Task directions: Copy out each line below in which the string "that" appears.
┄┄┄┄┄┄┄┄┄┄
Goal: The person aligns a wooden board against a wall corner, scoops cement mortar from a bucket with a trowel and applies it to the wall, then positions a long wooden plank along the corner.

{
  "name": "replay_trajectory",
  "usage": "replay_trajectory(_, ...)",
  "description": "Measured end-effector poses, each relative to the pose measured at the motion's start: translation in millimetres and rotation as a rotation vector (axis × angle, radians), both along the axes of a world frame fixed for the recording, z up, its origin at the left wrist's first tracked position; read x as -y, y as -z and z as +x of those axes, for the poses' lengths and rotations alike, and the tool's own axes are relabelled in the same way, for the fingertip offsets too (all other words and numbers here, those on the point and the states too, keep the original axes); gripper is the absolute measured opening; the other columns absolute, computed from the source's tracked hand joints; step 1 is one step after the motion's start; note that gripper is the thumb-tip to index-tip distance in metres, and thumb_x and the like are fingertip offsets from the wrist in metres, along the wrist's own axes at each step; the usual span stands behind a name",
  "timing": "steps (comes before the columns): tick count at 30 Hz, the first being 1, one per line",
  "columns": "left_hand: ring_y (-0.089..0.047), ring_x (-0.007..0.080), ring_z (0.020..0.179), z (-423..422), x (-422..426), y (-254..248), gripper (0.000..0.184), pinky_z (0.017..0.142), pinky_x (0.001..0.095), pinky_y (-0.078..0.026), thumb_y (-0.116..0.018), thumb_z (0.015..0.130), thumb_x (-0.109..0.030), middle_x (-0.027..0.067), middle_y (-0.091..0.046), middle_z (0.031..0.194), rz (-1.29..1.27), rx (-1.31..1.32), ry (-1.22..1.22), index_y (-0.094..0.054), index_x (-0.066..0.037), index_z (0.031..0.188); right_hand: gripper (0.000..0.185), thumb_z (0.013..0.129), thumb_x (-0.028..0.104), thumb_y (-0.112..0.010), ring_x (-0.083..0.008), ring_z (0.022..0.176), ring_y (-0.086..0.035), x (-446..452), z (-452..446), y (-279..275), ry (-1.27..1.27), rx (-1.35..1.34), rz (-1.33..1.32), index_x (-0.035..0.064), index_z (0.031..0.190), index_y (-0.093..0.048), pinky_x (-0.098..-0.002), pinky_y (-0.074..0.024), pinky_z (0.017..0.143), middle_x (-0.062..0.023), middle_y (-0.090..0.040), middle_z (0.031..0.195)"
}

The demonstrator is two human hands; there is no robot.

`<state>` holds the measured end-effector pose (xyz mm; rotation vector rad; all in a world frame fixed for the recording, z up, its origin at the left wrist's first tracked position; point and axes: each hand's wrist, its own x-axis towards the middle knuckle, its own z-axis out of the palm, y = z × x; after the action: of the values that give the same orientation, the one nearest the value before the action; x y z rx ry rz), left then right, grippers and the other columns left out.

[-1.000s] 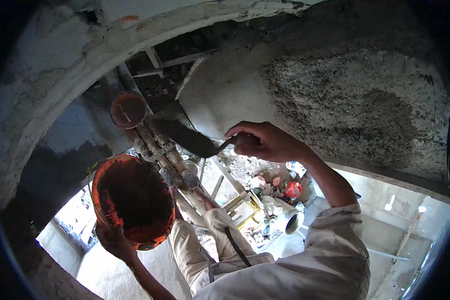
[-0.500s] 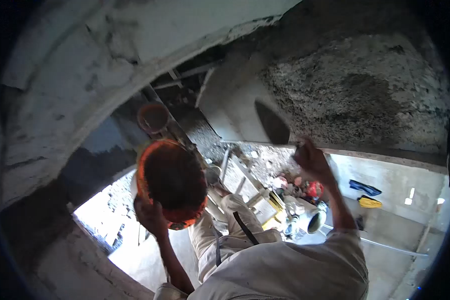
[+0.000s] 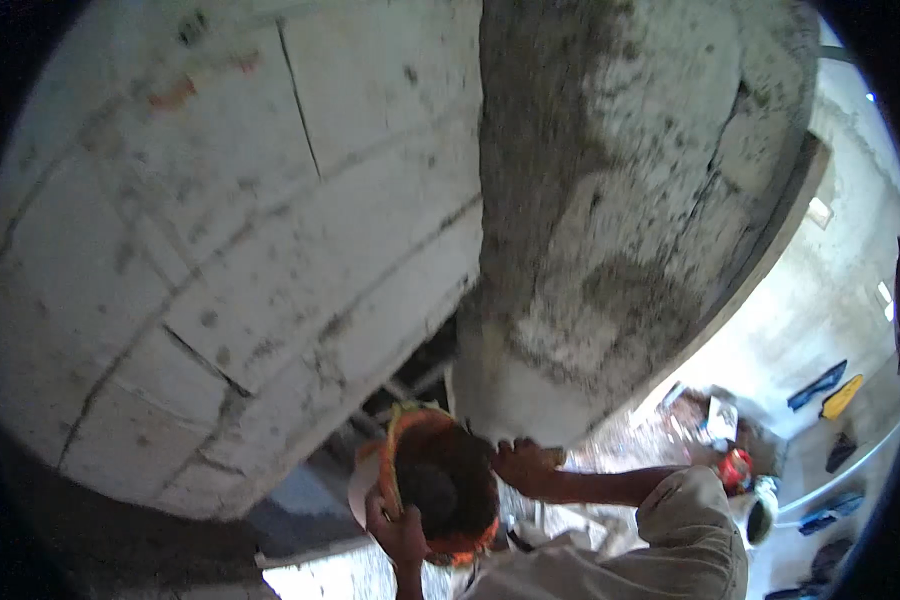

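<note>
An orange bucket (image 3: 395,450) with a mortar-crusted rim and dark, wet-looking mortar (image 3: 450,490) inside is tilted toward me at the lower middle. My left hand (image 3: 400,530) is closed on its near left rim, thumb over the edge. At the bucket's right rim, my right hand (image 3: 527,468) is wrapped around a trowel; the pale end of its handle (image 3: 553,457) sticks out beyond the fist. The blade points into the bucket and is mostly hidden against the dark inside.
A block wall (image 3: 270,250) with open joints fills the left. To its right is a wall face (image 3: 620,250) partly coated in wet mortar, with a board edge (image 3: 740,290) along it. Below lie a red object (image 3: 735,468), a pale container (image 3: 757,515) and dark and yellow cloths (image 3: 842,397).
My view has turned, showing more of the block wall. My right hand has brought the trowel from the rough wall face to the bucket, which my left hand still holds.
</note>
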<state>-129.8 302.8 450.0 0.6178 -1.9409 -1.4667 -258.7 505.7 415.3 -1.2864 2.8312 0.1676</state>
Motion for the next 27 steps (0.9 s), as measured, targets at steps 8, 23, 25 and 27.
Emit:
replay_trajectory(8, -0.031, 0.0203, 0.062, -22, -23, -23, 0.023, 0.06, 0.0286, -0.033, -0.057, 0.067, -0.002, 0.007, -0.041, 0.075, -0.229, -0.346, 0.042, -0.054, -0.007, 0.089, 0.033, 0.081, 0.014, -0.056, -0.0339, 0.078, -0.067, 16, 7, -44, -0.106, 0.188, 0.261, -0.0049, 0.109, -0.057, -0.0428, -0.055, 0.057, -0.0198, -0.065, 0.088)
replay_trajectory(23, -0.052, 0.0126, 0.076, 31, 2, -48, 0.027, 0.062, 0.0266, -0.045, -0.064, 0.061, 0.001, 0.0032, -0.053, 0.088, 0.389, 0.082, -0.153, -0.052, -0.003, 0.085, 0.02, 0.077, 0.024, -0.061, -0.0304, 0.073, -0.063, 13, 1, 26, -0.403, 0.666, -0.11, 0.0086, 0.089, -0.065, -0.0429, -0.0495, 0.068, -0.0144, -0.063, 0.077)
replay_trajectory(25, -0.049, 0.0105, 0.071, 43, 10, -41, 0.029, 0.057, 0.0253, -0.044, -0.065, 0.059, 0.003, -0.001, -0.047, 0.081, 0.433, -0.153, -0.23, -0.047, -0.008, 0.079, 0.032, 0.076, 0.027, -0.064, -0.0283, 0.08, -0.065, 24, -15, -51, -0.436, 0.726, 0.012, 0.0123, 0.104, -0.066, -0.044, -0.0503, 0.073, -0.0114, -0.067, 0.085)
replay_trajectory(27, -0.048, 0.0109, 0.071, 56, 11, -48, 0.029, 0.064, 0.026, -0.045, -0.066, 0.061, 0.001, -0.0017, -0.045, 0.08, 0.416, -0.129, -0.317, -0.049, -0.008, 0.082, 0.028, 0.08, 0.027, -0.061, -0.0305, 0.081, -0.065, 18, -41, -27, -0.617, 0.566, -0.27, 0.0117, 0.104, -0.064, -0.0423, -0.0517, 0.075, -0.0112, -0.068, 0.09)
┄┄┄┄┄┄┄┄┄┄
Response for this exercise:
  "description": "Measured end-effector poses, each relative to the pose measured at the motion's start: translation in millimetres and rotation as a rotation vector (axis × angle, radians), both along the axes of a world frame fixed for the recording, z up, its origin at the left wrist's first tracked position; read x as -y, y as -z and z as +x of those axes, for the poses' lengths and rotations alike, and the tool's own axes are relabelled in the same way, for the fingertip offsets too (all other words and numbers here, those on the point and the states too, keep the original axes); gripper is the absolute measured opening; the other columns absolute, computed from the source's tracked hand joints; step 1 is one step after the motion's start; note that gripper is the thumb-tip to index-tip distance in metres, and thumb_x and the like are fingertip offsets from the wrist in metres, along the wrist's own axes at each step; the usual span stands behind a name",
`<state>` holds the measured end-effector pose (xyz mm; rotation vector rad; all in a world frame fixed for the recording, z up, its origin at the left wrist's first tracked position; point and axes: each hand's wrist, its own x-axis towards the middle knuckle, its own z-axis out of the palm, y = z × x; after the action: of the values that give the same orientation, the one nearest the value before the action; x y z rx ry rz), left then right, grippers and the other columns left out.

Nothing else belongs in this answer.